-- TASK --
Find every line below that contains the word "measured" and copy it out.

======== GIVEN MATERIAL ========

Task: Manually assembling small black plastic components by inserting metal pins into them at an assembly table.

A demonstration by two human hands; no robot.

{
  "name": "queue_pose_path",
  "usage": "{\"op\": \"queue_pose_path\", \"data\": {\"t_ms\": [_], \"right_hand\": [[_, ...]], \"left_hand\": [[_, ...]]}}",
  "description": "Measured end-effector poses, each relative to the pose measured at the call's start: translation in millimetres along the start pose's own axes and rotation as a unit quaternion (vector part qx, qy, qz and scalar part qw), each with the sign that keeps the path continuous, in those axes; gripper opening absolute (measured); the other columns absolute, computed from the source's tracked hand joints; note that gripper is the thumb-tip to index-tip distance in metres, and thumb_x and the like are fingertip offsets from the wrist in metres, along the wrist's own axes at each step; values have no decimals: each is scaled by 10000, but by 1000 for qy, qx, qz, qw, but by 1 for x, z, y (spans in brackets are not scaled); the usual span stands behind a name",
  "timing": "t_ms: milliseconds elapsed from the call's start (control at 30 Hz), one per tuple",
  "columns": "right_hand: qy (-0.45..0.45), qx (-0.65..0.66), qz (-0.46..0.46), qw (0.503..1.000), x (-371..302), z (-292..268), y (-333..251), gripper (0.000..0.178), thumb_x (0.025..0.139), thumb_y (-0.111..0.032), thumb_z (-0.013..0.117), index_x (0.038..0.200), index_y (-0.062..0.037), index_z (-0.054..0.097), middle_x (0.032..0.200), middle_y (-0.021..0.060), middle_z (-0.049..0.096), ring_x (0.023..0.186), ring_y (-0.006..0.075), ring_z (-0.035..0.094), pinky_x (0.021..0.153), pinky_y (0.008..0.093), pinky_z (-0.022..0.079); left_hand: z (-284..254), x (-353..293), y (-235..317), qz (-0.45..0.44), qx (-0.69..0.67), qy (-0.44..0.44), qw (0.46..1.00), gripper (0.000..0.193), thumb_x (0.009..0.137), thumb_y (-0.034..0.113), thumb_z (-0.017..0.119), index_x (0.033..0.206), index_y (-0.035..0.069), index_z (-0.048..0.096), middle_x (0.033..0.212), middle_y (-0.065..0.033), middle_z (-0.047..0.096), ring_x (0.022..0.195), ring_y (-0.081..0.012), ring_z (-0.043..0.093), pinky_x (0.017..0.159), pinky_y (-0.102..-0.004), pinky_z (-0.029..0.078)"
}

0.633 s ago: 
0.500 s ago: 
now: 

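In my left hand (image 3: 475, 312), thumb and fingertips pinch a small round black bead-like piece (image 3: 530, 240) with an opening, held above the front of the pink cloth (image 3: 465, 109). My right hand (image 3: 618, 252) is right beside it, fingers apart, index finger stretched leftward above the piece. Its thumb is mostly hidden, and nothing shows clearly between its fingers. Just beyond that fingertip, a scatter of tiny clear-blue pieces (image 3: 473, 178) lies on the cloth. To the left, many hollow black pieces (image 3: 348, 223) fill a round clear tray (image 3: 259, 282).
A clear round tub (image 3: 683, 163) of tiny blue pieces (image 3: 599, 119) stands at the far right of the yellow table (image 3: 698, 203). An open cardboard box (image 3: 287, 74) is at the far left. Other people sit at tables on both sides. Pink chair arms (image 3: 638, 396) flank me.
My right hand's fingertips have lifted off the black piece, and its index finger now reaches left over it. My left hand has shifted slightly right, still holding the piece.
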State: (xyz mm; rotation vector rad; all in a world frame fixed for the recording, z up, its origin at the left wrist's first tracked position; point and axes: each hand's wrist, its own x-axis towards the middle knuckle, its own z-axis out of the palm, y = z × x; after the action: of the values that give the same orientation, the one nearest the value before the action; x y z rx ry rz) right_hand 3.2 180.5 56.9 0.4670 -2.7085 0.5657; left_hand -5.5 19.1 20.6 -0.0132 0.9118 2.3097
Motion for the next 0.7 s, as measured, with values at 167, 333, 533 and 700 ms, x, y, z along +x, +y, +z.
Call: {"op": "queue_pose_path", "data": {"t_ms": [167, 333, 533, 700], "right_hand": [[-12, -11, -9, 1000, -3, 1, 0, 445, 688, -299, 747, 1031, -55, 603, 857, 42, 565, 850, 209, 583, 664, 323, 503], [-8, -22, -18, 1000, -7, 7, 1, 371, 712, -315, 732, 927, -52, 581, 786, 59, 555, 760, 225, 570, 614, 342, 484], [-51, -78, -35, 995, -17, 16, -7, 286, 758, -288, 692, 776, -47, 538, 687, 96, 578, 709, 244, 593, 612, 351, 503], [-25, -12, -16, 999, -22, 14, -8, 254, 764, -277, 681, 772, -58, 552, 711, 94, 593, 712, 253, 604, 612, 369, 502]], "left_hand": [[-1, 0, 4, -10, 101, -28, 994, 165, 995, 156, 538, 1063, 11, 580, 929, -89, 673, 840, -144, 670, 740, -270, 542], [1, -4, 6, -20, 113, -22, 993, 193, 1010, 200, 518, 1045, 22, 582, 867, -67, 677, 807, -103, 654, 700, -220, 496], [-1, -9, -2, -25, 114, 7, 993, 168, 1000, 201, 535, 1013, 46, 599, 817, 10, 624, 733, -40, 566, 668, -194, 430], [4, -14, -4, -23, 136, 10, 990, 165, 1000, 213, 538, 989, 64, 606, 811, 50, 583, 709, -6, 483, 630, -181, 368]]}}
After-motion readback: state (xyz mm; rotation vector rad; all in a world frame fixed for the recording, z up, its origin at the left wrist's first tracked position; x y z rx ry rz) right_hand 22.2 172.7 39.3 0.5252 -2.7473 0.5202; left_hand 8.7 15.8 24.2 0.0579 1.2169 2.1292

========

-- EXERCISE ANSWER --
  "description": "Measured end-effector poses, each relative to the pose measured at the call's start: translation in millimetres along the start pose's own axes and rotation as a unit quaternion (vector part qx, qy, qz and scalar part qw), each with the sign that keeps the path continuous, in those axes; gripper opening absolute (measured); the other columns absolute, computed from the source's tracked hand joints; note that gripper is the thumb-tip to index-tip distance in metres, and thumb_x and the like are fingertip offsets from the wrist in metres, along the wrist's own axes at each step; values have no decimals: each is scaled by 10000, but by 1000 for qy, qx, qz, qw, but by 1 for x, z, y (spans in brackets are not scaled); the usual span stands behind a name",
Motion for the next 0.7 s, as measured, with values at 167, 333, 533 and 700 ms, x, y, z along +x, +y, +z.

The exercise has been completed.